Step 1: Change your default network router password
Imagine turning on your laptop, tablet or smartphone, attempting to load a web page or launch an app and receiving a ‘network error’ message. You check your settings and find that your personal Wi-Fi is no longer listed. You shut down and restart your network router multiple times without any success. Frustrated, you ring up your Wi-Fi provider for assistance and after some troubleshooting, you receive the news that your personal Wi-Fi device has been hijacked!
How? The hijacker may have figured out your router’s default Wi-Fi username and password (or that there is NO password at all!) which allows them to log-in to the administrator console of the device. Once the attacker gains access to your settings, they could reconfigure your network and in the process, lock you out, add your router into a botnet or simply connect to enjoy free internet.
To protect your personal Wi-Fi network, take a moment to change your password (and username if possible) from its default setting. Remember to choose a strong password.
Step 2: Change or hide your default network name
This is more obscurity than security but is still worth doing. Your Wi-Fi router typically creates a network with a default and unique identifier (service set identifier or SSID) assigned by the provider.
You’re likely to be able to identify which providers are serving your neighbourhood by doing a simple search for Wi-Fi networks around you (for example, in the UK you may find VM = Virgin Media, BT = British Telecoms, SKY = Sky Broadband etc).
Why is this important? An attacker searching for networks to compromise may be able to deduce the make and model of your router as a prelude to an attack. If you haven’t enabled other security settings, your router may be easier to compromise once the attacker knows the model.
Go to your router settings, look for the SSID setting and change the default network SSID. You can also hide it all together to prevent it from being publicly broadcast (just make sure you remember what the network is called). But most importantly, change your router admin password and turn on encryption (see next step).
Step 3: Turn on wireless encryption and create a strong key
Encryption protects your network from eavesdroppers and unauthorised access. By turning on encryption, devices will need a secret key (usually a password/passphrase) to connect to your router.
If you haven’t done so, log-on to your router, find the security settings and look for the types of encryption available. Currently, WPA2 is the most secure encryption recommended for your personal Wi-Fi network. If your router does not have WPA2, you might have an older model and an upgrade may be required if you want more security.
If you have a password manager, generate a new token and replace the default key, password or passphrase that was supplied by your network provider. It is good practice to change this frequently, especially after you may have shared it multiple times with visitors.
Step 4: Enable MAC address filtering
Network-ready devices such as smartphones and laptops have a unique physical address called a Media Access Control (MAC) address.
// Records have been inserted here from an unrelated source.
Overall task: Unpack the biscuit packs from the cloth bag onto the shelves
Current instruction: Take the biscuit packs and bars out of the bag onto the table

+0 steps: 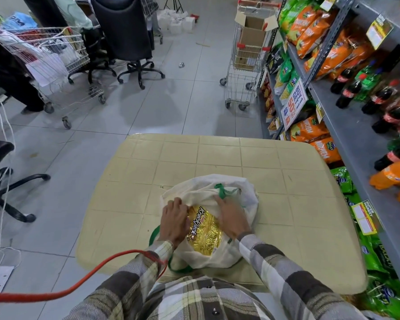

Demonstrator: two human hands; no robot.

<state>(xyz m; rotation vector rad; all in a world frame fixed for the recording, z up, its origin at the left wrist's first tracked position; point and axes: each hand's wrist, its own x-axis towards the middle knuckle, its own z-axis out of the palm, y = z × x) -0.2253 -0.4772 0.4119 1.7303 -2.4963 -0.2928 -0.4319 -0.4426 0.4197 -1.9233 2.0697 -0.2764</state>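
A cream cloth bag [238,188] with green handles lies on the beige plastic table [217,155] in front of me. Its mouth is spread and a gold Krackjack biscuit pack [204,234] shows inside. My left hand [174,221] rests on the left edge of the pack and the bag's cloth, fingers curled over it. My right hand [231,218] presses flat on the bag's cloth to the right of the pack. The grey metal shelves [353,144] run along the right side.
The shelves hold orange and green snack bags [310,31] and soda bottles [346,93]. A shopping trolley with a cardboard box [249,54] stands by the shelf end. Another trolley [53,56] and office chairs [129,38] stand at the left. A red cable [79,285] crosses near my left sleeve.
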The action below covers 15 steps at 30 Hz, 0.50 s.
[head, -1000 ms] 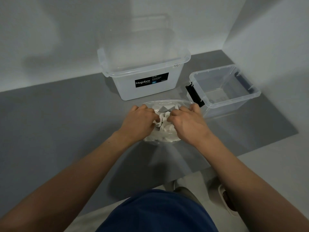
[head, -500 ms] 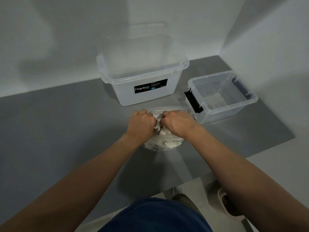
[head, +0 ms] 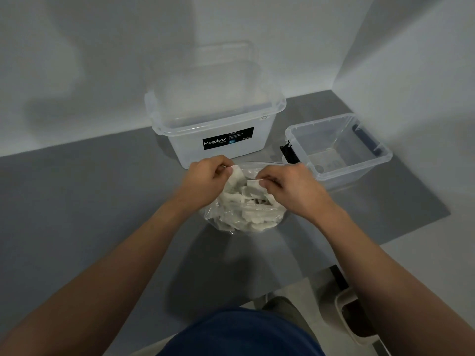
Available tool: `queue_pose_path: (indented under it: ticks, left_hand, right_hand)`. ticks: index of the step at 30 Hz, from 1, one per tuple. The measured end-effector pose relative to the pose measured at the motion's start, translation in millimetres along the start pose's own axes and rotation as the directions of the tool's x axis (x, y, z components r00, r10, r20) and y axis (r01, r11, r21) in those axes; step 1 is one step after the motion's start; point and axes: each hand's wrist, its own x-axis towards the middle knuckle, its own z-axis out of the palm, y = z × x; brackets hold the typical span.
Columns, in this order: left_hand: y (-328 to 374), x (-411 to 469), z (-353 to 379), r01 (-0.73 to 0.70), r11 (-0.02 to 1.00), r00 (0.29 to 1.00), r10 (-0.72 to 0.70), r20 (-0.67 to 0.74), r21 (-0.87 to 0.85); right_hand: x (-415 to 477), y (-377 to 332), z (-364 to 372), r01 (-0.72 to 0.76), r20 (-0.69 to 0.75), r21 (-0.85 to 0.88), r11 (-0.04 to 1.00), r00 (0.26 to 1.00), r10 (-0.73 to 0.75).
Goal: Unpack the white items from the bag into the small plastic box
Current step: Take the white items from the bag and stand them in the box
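Entry: unpacking, early stage, no transfer yet made

Step in hand: the white items (head: pixel 253 205) are being picked out at the open mouth of the bag (head: pixel 221 222); the small plastic box (head: pixel 341 179) is seen to hold none of them, so the task is judged barely begun.

Left hand (head: pixel 205 181): fingers curled, one of the white items pinched at the fingertips. Whether bag film is caught with it cannot be told.

Right hand (head: pixel 290 191): fingers curled, another white piece pinched between thumb and forefinger, just beside the left hand's fingertips.

Bag: clear film, set on the grey table (head: pixel 90 201), directly beneath and between both hands. The bulk of the white items is heaped below the knuckles.

Small plastic box: lidless, placed just beyond the right hand and to its outer side, near but apart from it.

Large box (head: pixel 185 142): labelled Megabox, just beyond the left hand's fingertips; not wanted for this task.

Next move, as judged: the pinched pieces are to be lifted clear of the film and carried a short way past the right hand, then released over the small box
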Motion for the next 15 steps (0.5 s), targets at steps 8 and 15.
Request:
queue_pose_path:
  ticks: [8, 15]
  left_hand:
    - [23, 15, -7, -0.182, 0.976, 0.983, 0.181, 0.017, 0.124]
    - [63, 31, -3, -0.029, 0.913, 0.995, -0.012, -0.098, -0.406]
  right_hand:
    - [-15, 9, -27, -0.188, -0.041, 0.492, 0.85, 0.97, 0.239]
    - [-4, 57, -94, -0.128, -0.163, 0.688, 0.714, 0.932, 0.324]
You could further protect your personal Wi-Fi network by explicitly permitting specific devices to connect (and deny others) based on their MAC address.
Begin by making a list of the MAC addresses of all personal devices you wish to connect or deny access.
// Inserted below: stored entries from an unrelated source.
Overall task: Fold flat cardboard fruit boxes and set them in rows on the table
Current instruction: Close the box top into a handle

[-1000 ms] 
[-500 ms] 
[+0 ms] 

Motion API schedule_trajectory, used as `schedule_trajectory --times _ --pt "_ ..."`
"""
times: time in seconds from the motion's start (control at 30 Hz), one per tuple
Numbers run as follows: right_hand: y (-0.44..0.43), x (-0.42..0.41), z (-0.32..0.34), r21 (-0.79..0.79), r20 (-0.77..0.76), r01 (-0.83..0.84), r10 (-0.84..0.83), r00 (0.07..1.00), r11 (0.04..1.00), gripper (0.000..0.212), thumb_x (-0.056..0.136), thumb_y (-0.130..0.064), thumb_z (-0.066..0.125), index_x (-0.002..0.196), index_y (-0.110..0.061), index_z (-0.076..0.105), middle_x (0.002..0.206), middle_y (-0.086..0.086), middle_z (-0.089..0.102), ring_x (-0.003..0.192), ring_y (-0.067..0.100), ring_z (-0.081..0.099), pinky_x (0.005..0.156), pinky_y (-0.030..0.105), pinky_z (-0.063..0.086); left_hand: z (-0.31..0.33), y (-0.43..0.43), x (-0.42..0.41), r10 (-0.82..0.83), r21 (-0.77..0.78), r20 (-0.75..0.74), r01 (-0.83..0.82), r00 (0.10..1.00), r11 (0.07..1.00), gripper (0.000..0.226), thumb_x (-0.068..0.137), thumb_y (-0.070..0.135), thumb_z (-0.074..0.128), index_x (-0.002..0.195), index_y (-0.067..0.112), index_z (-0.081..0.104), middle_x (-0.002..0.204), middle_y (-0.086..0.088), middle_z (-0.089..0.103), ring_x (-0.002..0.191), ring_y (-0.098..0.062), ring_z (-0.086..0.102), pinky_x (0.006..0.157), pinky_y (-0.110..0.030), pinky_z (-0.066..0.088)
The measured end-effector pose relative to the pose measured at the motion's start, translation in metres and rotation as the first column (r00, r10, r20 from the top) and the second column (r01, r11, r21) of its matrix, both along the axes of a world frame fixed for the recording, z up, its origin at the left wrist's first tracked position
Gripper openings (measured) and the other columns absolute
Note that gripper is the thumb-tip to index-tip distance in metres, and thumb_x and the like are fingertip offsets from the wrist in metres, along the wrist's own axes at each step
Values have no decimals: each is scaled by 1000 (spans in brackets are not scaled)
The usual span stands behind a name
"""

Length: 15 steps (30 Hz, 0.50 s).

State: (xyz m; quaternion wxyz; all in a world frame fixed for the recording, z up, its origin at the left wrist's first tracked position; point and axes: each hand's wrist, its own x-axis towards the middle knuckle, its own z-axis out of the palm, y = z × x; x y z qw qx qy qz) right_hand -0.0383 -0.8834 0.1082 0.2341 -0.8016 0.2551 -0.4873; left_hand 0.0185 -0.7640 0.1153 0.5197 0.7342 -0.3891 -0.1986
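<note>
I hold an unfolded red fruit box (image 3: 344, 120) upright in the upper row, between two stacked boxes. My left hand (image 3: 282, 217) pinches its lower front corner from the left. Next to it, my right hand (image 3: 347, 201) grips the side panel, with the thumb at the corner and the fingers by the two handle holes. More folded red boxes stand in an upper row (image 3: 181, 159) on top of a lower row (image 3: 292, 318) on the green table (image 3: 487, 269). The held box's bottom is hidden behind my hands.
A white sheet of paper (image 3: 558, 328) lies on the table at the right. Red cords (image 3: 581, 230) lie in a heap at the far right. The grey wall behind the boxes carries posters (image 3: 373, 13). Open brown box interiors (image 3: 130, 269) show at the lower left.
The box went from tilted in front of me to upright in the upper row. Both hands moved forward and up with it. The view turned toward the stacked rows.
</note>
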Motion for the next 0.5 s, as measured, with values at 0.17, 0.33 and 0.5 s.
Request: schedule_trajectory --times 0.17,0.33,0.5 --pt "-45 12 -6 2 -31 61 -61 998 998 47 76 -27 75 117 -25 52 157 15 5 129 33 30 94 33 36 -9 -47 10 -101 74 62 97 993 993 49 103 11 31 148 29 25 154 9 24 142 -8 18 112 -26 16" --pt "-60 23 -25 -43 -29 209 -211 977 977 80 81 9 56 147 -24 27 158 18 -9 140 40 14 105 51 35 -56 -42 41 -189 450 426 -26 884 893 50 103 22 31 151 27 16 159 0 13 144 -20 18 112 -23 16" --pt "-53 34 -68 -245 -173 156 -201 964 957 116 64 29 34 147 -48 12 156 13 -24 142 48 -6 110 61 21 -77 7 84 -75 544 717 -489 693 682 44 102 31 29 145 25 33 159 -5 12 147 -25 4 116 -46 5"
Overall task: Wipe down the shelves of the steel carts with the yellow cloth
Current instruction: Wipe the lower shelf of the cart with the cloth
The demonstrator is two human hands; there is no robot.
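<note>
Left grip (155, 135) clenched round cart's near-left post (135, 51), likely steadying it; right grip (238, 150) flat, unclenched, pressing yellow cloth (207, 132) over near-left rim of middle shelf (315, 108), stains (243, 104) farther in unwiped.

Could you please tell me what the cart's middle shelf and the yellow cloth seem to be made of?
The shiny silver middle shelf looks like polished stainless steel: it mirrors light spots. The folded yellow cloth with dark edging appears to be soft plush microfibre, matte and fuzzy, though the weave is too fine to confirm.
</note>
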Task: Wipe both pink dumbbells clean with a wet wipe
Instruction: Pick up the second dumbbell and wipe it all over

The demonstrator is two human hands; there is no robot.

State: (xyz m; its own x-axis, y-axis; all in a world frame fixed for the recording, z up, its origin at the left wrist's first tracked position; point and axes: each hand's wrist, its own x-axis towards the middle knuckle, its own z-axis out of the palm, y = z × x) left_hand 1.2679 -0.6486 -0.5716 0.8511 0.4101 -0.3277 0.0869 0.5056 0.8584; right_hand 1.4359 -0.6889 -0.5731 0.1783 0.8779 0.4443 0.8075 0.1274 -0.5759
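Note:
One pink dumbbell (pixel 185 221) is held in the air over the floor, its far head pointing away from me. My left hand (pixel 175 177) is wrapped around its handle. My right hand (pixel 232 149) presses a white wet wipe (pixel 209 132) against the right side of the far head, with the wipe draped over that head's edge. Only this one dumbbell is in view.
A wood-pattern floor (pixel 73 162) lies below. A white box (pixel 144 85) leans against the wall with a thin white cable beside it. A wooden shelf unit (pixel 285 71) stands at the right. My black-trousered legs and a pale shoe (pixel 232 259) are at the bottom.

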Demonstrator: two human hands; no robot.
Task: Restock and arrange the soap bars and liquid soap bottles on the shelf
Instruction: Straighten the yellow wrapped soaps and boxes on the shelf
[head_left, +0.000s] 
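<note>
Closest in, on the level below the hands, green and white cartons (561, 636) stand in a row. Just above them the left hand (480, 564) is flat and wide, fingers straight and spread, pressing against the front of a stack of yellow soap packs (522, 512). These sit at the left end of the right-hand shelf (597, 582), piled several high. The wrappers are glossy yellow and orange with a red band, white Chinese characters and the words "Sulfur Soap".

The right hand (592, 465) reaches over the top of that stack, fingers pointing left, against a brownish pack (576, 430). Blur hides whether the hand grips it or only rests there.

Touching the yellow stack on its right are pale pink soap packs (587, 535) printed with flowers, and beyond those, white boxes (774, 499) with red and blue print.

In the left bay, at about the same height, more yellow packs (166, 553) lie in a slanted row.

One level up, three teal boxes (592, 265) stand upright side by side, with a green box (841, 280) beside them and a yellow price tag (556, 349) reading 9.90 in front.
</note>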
Log-on to your router administration console.
Go to your security settings and find and enable “MAC Filtering” (if disabled by default).
Create rules using the MAC addresses of the personal devices you collected earlier.
Step 5: Disable router features you don’t need
Remote administration access to your home network router whilst you’re away is not a feature that most regular users will ever need to use. However, this feature exists on many modern wireless internet routers.
This should be disabled by default. Unless you know exactly what you’re doing, it should stay that way in order to avoid introducing unnecessary security risk to your personal network.
Other features to consider disabling include Universal Plug and Play (UPnP) and Wi-Fi Protected Setup (WPS). These are features that could be misused if there are compromised devices on your network.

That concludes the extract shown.